Texte établi par L’Auteur Éditeur (p. 88-92).

LA GRAND’PINIÈRE


Passé le bois prochain, vient la « Grand’Pinière » qui n’a plus de pins ; des champs de seigle ont remplacé les bois verts géants ; à gauche et à droite cette plaine fuit à perte de vue avant la côte sablonneuse, avant la savane. Le bon silence accompagne l’immense clairière, aux heures nocturnes. De loin en loin, une lueur de feu follet s’élève mystérieusement, tant que la neige ne couvre pas le sol. La légende, corroborée par certain vieillard que j’ai connu, veut que ces lumières dans l’ombre indiquent des trésors cachés par d’anciens soldats des armées françaises, avant la cession du pays (1763). Un bosquet de cyprès y renaît dans un coin de champ jadis labouré ; j’ai vu ces arbres naissants, longs comme les doigts de la main.

La maison du père Joessin était bâtie à quelques pas de la côte, habitation des plus simples : 18 pieds carrés, sans division, un banc des seaux, table, sofa, poêle et armoire, meublée à la manière de Saint-Joseph, je suppose : seulement Pierre Joessin, s’il ne manquait pas de bravoure n’avait pas le caractère conciliant de l’époux de Marie : il habituait ses enfants à se battre entre eux, de sorte que, plus tard, étant hommes faits, lorsqu’ils allèrent travailler en journée, soit à la construction ou au chargement des bateaux, Moïse et Pierre, fils, après un devoir ardu et bien rempli, se dépêchaient, le midi, d’expédier leur maigre dîner pour ensuite, au plus tôt faire l’appel à tous les compagnons de travail, étant donné que comme leur galant adversaire, parfois ami, Francis Grenier, une bonne demie heure de bataille les délassait, les rendait de bonne humeur et les mettait en train de faire un meilleur après-midi d’ouvrage, et cet après-midi se terminait alors à 7½ ou 8 heures du soir, le tout, bataille comprise, pour une trentaine de sous.

La moitié au moins de ces sous, était vite dépensée en boisson ; ces gens aux bras de fer, à l’endurance merveilleuse, imitaient les oiseaux du ciel en ce qui regarde leur avenir. Dire qu’ils ont atteint un âge avancé à ce régime sévère !

Un jour Madame Pierre Joessin Caisse dit à son mari d’aller à la sucrerie, à St-Henri, chercher son grand chaudron, lequel devait servir à la lessive. Quelques heures s’étaient écoulées et Pierre Joessin revenait à travers le bois : le chemin de ligne ne fut terminé qu’en 1834. D’une main il tenait son grand chaudron en équilibre sur sa tête, et de l’autre tenait son fusil.

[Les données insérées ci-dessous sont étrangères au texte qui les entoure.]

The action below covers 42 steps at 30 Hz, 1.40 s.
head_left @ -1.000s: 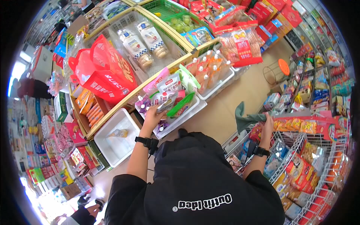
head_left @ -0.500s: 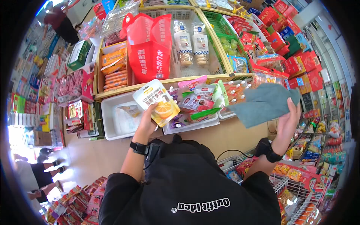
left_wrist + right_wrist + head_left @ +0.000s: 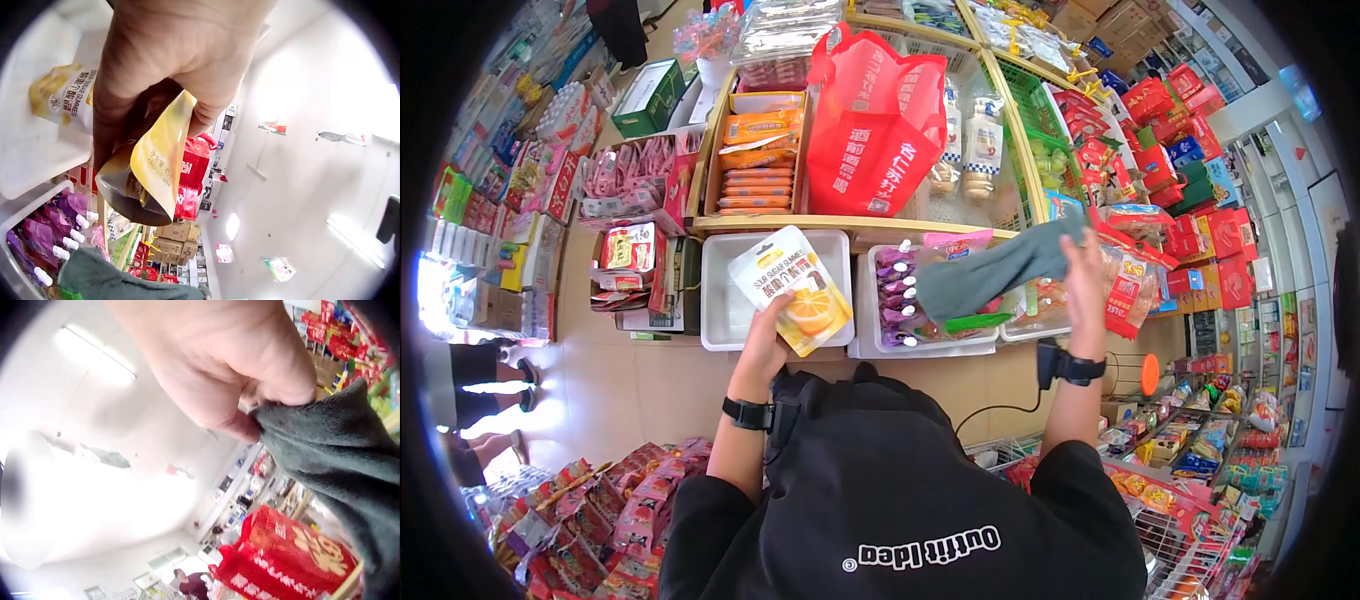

Au détour d’un buisson, un petit ours noir, au nez rouge, venait folâtrer autour du bonhomme, un coup de feu l’abattit raide mort, après un petit grognement plaintif ; un bruit de pas se fit entendre, le chasseur jeta une poignée de poudre, une bourre dans son arme et quelques grains de plomb, il était temps, la mère d’ours, énorme, monstrueuse, s’élançait sur lui, la gueule ouverte ; mais cette gueule se refermait à l’instant sur le canon et le coup de fusil : la bête mourait, pendant que Joessin rechargeait son arme encore pour abattre, lentement cette fois, mais gardant encore sur sa tête pesante le gros chaudron de fer, pour tuer un dernier ourson grimpé au faite d’un sapin.

« Jésus mon maître, grommela le bonhomme, je vais monter la côte en deux voyages avec tout ce drigail, le chaudron aussi : mais je laisserai ça là ; petit Pierre et Moise les prendront là. »

Si, pour l’instant on tourne à gauche, au « seurouet », en montant, on trouvait deux maisons, à quinze et vingt arpents du chemin de ligne, au bord de la savane, encore celles du père Barthel et de Baptiste Frédéric Faust avant le retour de ceux-ci au village. Des ours, pas peureux, rendaient quelquefois visite, sans invitation aucune, incongrûment, à nos braves colons. Un soir Barthel accourait au cri de son cochon qu’un ours s’efforçait de convaincre à le suivre dans le bois en le tirant trop fort, à belle dent, par l’oreille : « Tondu, tondu, » s’écriait Barthel, « tu gagneras pas : on va toujours voir lequel de nous deux est maître ici, » en retirant à lui le pauvre animal qu’il engraissait depuis un mois, « tu ne l’auras pas encore. » Et l’ours découragé devant la ténacité du maître lâchait enfin sa proie.

Ô cette forêt, cette savane toute proche, avait ses mystères.

Voici la clairière, l’horizon s’élargit du sud au nord : une prairie naturelle se balance à la brise, prairie traversée de sa petite Rivière St-Jean.